What you see on screen is not what you get on paper.
When trying to take your masterful design from the digital proof to the tangible printed piece, you must consider how the ink will hit the paper. Paper type, color choice, and trapping one color to another are among the many things to consider.
As someone who does a lot of print design work, I’m no stranger to preparing my work to go to print. With many rounds of communication with the printing vendor often taking place, it’s important to note that the equipment operators are often totally separate from those of us in the designer’s chair. A good print tech is usually very specific when it comes to how they want to receive files. To save headaches and expedite the printing process itself, it’s important that you know how to select the right color codes for your files.

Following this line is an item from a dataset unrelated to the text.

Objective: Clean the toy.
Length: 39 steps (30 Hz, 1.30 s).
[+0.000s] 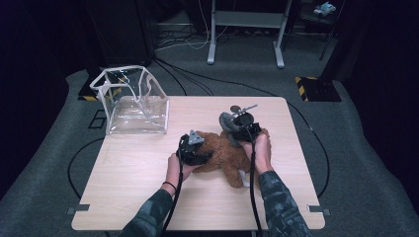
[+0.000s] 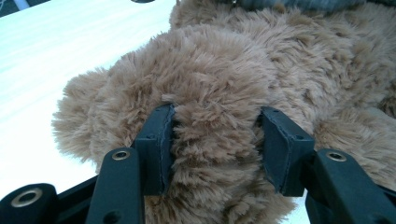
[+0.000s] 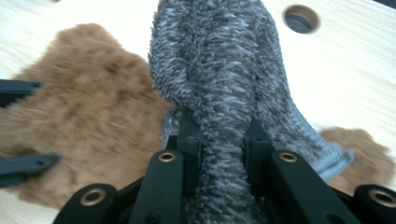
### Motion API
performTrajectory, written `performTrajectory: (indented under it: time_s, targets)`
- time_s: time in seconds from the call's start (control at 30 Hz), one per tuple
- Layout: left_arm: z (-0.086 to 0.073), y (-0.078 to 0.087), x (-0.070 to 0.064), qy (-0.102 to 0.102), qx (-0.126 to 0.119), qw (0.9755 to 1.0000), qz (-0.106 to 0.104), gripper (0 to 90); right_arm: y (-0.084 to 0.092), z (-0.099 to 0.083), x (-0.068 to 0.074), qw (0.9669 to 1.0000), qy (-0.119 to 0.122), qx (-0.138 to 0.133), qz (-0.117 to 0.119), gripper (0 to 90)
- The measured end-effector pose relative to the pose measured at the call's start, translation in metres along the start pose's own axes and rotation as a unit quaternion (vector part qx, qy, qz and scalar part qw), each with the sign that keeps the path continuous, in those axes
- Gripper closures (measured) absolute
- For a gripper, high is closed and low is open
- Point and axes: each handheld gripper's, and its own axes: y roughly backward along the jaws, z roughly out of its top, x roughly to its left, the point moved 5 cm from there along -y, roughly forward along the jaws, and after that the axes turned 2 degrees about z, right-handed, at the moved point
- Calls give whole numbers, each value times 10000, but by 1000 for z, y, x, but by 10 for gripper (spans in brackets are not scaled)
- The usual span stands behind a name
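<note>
The brown plush toy (image 1: pixel 225 153) lies mid-tabletop (image 1: pixel 128 173) — the left gripper (image 2: pixel 215 140) pinches its limb to anchor it, while the right gripper (image 3: pixel 223 144) is clamped tight on a grey fuzzy sock (image 3: pixel 219 70) — apparently working it along the toy

Camera layout: one fixed overhead view, two gripper-mounted close views.

The high view looks forward and down from the person's side, taking in the whole table (image 1: pixel 148 197) with the brown plush toy (image 1: pixel 222 153) near its centre. The left gripper view sits very close against the toy's fur (image 2: pixel 219 93), facing along its jaws. The right gripper view faces along its jaws at a grey fuzzy sock (image 3: pixel 224 93), the toy just behind it. All three views share the toy and the tabletop.
</note>
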Motion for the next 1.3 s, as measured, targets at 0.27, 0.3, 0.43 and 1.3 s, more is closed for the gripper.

There are a few types of color formats to deal with when building a file and then exporting it to press.
- PMS Swatches.
If you know what you’re doing when you brand a client, you will know that when the logo gets a color palette, it also gets matching Pantone© swatches to accompany each swatch. This can be hard to do, because it often involves a color swatch book, and then a trial-and-error exploration of swatches until you find one that is just right. For a quick resource that you can share with a client, check out this link: http://www.cal-print.com/InkColorChart.htm. It’s a very nice all-in-one showcase with a very robust library of Pantone© Color swatches.

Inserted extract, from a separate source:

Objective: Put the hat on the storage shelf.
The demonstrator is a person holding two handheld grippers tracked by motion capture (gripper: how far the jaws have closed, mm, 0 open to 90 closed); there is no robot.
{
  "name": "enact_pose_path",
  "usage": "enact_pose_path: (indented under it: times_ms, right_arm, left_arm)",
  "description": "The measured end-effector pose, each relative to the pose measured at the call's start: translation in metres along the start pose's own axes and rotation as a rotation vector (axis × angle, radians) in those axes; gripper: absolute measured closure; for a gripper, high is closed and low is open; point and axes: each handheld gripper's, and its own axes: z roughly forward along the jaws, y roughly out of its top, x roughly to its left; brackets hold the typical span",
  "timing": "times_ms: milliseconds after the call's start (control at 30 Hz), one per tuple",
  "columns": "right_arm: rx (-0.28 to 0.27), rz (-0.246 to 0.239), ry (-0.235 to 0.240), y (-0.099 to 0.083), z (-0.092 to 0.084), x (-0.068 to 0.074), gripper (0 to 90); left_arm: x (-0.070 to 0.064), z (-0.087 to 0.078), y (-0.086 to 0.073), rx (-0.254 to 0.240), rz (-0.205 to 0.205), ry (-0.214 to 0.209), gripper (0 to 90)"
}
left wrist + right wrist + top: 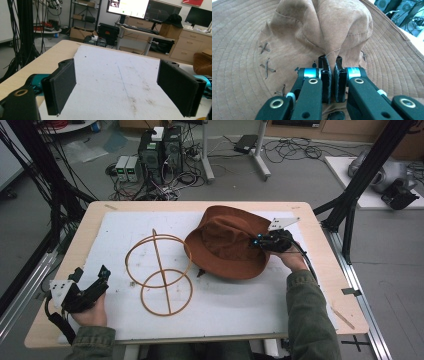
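Right gripper view: right gripper [331, 65] clenched on brown suede hat [249, 45], pinched at crown fold; soft, light, floppy; left gripper [117, 86] released

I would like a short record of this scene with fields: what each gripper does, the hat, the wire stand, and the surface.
right gripper: jaws shut on a fold of the hat's crown
left gripper: jaws open, nothing between them, near the table's left front corner
hat: brown, wide brim, on the white mat
wire stand: left of the hat, apart from it
white mat: covers the wooden table
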Motion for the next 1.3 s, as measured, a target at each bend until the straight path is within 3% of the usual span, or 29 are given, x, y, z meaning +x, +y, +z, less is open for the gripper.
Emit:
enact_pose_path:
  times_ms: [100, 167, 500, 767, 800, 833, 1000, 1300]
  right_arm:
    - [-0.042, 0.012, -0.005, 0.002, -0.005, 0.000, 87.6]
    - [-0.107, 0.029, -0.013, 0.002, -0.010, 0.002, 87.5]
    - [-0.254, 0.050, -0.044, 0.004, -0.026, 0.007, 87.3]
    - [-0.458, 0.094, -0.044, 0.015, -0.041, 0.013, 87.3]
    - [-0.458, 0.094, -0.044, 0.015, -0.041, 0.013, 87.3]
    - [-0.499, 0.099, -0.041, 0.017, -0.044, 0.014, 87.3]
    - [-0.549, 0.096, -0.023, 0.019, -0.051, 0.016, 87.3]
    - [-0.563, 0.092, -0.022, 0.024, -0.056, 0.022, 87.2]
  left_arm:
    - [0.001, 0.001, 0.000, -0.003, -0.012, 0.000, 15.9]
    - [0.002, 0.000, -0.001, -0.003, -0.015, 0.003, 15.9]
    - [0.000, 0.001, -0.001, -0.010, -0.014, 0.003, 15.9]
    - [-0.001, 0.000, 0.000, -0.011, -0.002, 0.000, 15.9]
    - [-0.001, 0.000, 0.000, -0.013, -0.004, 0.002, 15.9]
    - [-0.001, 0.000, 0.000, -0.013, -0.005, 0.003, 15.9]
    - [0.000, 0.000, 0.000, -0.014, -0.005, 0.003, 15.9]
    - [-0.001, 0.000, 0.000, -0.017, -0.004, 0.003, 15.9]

When selecting colors for whatever you’re doing, it’s ideal to consider how they will print. What you see on screen is not exactly the same as what you see on paper. Get a color swatch book, and use it as often as possible. Don’t guess, and as a result you’ll get exactly what you see in your book.
2. CMYK Swatches.
When a printer calls a piece “Four Color” or “4C,” they mean it does not have Pantone© number codes. Instead, its color values are selected using what is called “CMYK.” This is an acronym for “Cyan, Magenta, Yellow, Black.” In Photoshop, Illustrator, and InDesign, you’ll find the CMYK swatch mixer to be very easy to manage, as it allows a user to mix colors by eye or by percentages of 100. With most online printing houses, they want the colors in CMYK. Still, what you see on screen and what will print are not always going to match. Assume that the print will be 10-15% darker or lighter, depending on the print shop. CMYK is the standard for printing anything in multi-color (more than 3-4 swatches and things with photographs), so learn how it works, and use it. If you follow the rules, your client will not be upset when they see the print vs. the digital proof, because they will be incredibly close in resemblance.
3. RGB Swatches.
RGB stands for “Red, Green, Blue,” and is mixed using light, not ink. So although you can get some awesome neon colors in most web graphics, you cannot get those tones into a normal print piece, because they will flatten and soften when converted by the printing vendor. All printing equipment will automatically convert RGB to CMYK, no matter what buttons you press. Again, it has to do with the ink spectrum vs. the light spectrum. It’s okay to work in RGB if you’re designing strictly for the web—in fact, it’s advised. But you should toggle the color setting options to CMYK or Pantone© if you plan to put the work to paper.
4. Hexadecimal aka “Hex” Code – Web Swatches.
Another standard way of selecting colors, but one that is only useful in the web environment. When working with CSS styling code, you should learn how to use and find these codes. All color mixer palettes in PS, AI, INDD will show you a 6-digit hex code number that goes with whatever RGB/CMYK display values are chosen. You’ll know it’s right because it’s a 6-digit number, hence being called “Hex.” You can get some awesome color mixes with this formula, however they are not going to be accurate if you want to turn your project into a printed piece. It’s best to fall back on the CMYK values and/or select the right PMS color swatches.